Depressed patients need more than drugs and psychiatristsBMJ 2003; 326 doi: https://doi.org/10.1136/bmj.326.7384.338 (Published 08 February 2003) Cite this as: BMJ 2003;326:338
- Sharon J Williams (), retired psychiatric nurse
EDITOR—Rost et al conducted a randomised controlled trial of ongoing treatment of depression in primary care, and Stroebele in response argued that it would make more sense for a patient to see a psychiatrist once and receive drug treatment if necessary for three or six months. 1 2
I do not believe a psychiatrist can make an accurate diagnosis after a single visit. Patients do not start to reveal themselves until a genuine trust and rapport have been established. Information gathered on an initial visit is likely to be extremely superficial and inadequate simply because the patients are depressed. They are not thinking clearly and usually forget to tell their doctors the most important things the doctors need to know.
I have seen too many misdiagnoses and bad prescribing of drug treatments. The pharmaceutical monographs available on drugs are often based on human trials in healthy male participants who are taking no other drugs. Therefore when a new drug enters the market, all its possible interactions, adverse effects, and contraindications have not yet surfaced. Doctors are poor at reporting adverse effects, so they are often never published. Unexpected paradoxical reactions can kill people or make them wish they were dead. This has happened to people I know who were being treated for depression.

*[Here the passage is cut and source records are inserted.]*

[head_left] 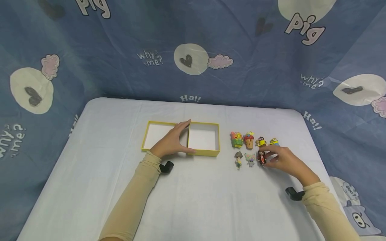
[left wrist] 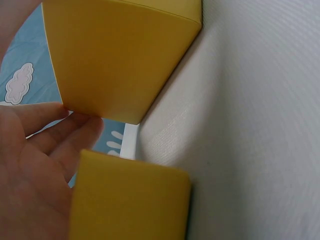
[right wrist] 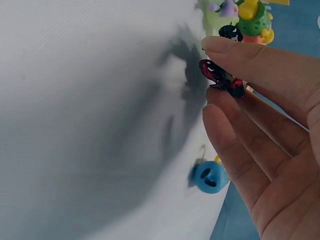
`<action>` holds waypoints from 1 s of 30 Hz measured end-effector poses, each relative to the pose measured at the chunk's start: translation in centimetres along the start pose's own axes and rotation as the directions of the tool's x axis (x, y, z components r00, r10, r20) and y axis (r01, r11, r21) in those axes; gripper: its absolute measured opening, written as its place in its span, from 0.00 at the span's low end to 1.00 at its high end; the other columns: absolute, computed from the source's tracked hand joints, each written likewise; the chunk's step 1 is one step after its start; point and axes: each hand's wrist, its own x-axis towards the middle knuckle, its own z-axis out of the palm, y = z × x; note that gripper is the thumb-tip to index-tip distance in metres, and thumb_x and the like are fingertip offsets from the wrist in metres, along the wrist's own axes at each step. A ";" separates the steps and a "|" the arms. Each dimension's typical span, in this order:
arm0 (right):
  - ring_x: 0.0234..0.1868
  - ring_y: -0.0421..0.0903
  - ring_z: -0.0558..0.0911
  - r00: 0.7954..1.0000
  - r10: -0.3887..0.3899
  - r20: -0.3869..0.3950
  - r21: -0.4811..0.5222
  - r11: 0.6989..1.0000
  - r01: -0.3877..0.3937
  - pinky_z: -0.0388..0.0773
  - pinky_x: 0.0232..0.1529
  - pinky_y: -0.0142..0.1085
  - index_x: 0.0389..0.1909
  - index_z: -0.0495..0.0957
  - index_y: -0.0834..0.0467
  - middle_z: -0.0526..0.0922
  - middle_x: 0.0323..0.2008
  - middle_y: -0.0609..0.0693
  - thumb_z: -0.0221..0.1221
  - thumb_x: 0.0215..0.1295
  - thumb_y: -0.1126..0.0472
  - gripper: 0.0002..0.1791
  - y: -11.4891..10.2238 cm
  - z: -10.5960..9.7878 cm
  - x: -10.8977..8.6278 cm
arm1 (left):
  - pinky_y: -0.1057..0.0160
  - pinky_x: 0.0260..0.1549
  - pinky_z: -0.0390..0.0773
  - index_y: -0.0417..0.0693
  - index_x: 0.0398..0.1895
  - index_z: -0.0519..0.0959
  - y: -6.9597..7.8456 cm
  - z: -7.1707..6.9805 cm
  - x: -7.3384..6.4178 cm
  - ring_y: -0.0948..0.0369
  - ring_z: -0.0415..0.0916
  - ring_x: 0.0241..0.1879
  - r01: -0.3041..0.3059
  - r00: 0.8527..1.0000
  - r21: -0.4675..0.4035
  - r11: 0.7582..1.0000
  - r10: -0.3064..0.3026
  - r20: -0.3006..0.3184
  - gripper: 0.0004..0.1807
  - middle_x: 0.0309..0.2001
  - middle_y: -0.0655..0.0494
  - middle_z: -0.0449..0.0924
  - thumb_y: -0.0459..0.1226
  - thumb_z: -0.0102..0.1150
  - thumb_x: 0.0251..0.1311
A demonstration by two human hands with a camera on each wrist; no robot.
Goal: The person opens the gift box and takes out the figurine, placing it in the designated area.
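Observation:
Two yellow-rimmed open boxes with white insides lie side by side: a left box [head_left: 144,137] and a right box [head_left: 208,153]. My left hand [head_left: 172,140] grips the right box near its left end, thumb at the front wall and fingers at the far side. In the left wrist view, fingertips meet the far edge of that box [left wrist: 120,60], and the other box [left wrist: 130,200] shows below. My right hand [head_left: 286,162] pinches a small dark red and black figurine [head_left: 261,158] between thumb and fingers; they partly hide it. Whether it touches the table cannot be told.
Near the right hand are a green-bodied figurine [head_left: 237,140], an ice-cream-cone figurine [head_left: 249,140], yellow figurines [head_left: 261,142] including a blue-and-yellow one [head_left: 274,141], a brown-haired figurine [head_left: 238,159] and a grey one [head_left: 250,159]. A white cloth [head_left: 196,201] covers the table; blue fabric hangs behind.

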 end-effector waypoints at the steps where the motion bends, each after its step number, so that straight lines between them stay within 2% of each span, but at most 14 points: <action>1: 0.44 0.53 0.85 1.000 0.006 0.002 -0.005 1.000 -0.006 0.85 0.39 0.38 0.57 0.78 0.61 0.82 0.53 0.60 0.73 0.45 0.71 0.33 0.1 0.0 0.0 | 0.41 0.71 0.58 0.65 0.78 0.45 0.0 0.0 0.0 0.54 0.45 0.77 -0.001 1.000 0.001 1.000 0.001 -0.001 0.72 0.77 0.62 0.47 0.72 0.71 0.26; 14: 0.43 0.53 0.85 1.000 0.020 0.018 0.003 1.000 -0.020 0.85 0.38 0.37 0.57 0.77 0.63 0.82 0.51 0.61 0.74 0.45 0.70 0.33 0.7 0.2 -0.4 | 0.41 0.71 0.57 0.65 0.78 0.45 -0.1 0.1 0.0 0.54 0.45 0.77 -0.001 1.000 -0.003 1.000 0.001 0.002 0.72 0.77 0.62 0.47 0.73 0.70 0.26; 22: 0.44 0.53 0.84 0.998 0.040 0.046 0.018 0.999 -0.041 0.85 0.39 0.39 0.58 0.77 0.62 0.83 0.48 0.60 0.73 0.46 0.69 0.33 0.7 0.2 -0.5 | 0.42 0.71 0.57 0.67 0.78 0.45 -0.1 0.1 -0.1 0.54 0.45 0.77 0.005 1.000 0.000 1.000 -0.005 0.000 0.72 0.77 0.63 0.47 0.73 0.70 0.26; 30: 0.47 0.53 0.84 0.997 0.049 0.065 0.019 0.999 -0.050 0.85 0.41 0.38 0.59 0.76 0.61 0.81 0.54 0.60 0.71 0.47 0.72 0.34 0.4 0.2 -0.6 | 0.41 0.71 0.58 0.69 0.78 0.45 -0.1 0.1 -0.1 0.53 0.46 0.77 0.001 1.000 0.005 1.000 -0.001 -0.006 0.71 0.77 0.61 0.48 0.73 0.70 0.27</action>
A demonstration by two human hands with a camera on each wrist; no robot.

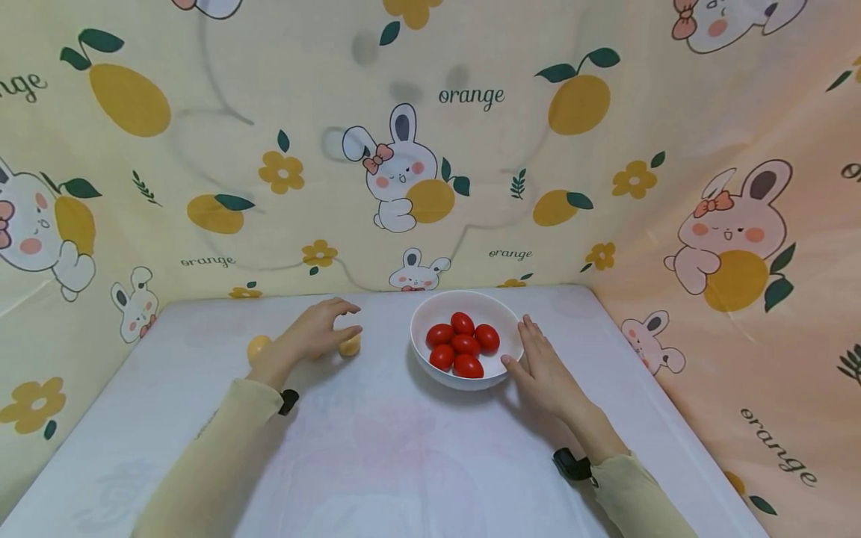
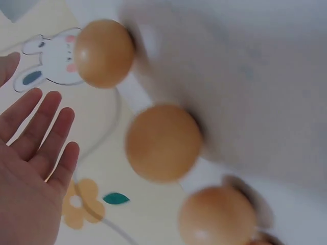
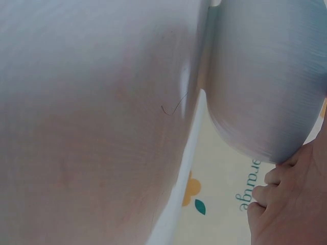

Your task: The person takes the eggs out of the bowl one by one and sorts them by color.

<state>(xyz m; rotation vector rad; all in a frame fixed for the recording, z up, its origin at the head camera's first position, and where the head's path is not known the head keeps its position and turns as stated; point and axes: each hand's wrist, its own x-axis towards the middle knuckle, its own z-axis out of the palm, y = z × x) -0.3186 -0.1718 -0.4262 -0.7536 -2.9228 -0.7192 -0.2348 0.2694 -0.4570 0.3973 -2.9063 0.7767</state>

It can be difficult to find the correct drug and dosage the first time. People taking any kind of drug, particularly psychoactive drugs, need to be monitored closely and questioned carefully and regularly until the effectiveness of the drug is determined and any adverse side effects have been evaluated.
Finally, many people cannot call on active networks for support, and family doctors have neither the time nor the training to help a person cope with depression.